Class NestedColumnReader<BufferType>

java.lang.Object
io.trino.parquet.reader.AbstractColumnReader<BufferType>
io.trino.parquet.reader.NestedColumnReader<BufferType>
All Implemented Interfaces:
ColumnReader

public class NestedColumnReader<BufferType> extends AbstractColumnReader<BufferType>
This class works similarly to FlatColumnReader. The difference is that the resulting number of values might (and usually is) different from the number of chunks. Therefore the output buffers are dynamically sized and some repetition/definition levels logic is added. This reader is universal i.e. it will properly read flat data, yet flat readers are preferred due to better performance.

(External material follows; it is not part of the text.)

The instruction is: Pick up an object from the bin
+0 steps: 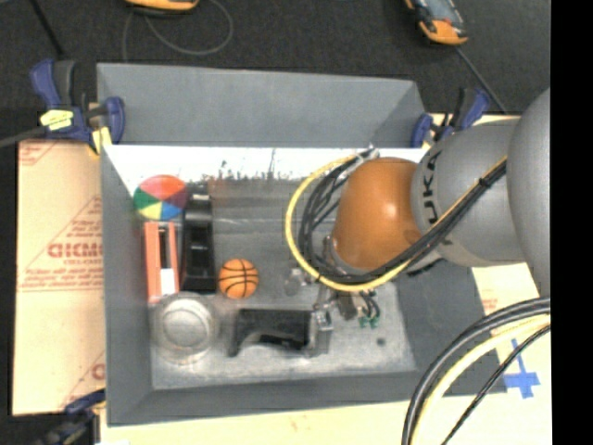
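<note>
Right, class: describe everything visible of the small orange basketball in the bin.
The basketball is a small orange sphere with dark seam lines, looking rubbery. It rests on the bin floor, left of centre, against or just beside the black tape dispenser on its left, with the black tool below it in the view. The gripper is apart, lower right.

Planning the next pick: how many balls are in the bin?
2. A multicoloured ball sits in the top left corner; a small orange basketball lies mid-bin beside the tape dispenser. The arm covers the right side, so more may be hidden.
</note>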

Brief explanation of reading repetition and definition levels: Repetition level equal to 0 means that we should start a new row, i.e. set of values Any other value means that we continue adding to the current row Following data (containing 3 rows): repetition levels: 0,1,1,0,0,1,[0] (last 0 implicit) values: 1,2,3,4,5,6 will result in sets of (1,2,3), (4), (5,6).

The biggest complication here is that in order to know if n-th value is the last in a row we need to check the n-th+1 repetition level. So if the page has n values we need to wait for the beginning of the next page to figure out whether the row is finished or contains additional values. Above example split into 3 pages would look like: repetition levels: 0,1 1,0 0,1 values: 1,2 3,4 5,6 Reading the first page will only give us information that the first row starts with values (1,2), but we need to wait for another page to figure out that it contains another value (3). After reading another row from page 2 we still need to read page 3 just to find out that the first repetition level is '0' and the row is already over.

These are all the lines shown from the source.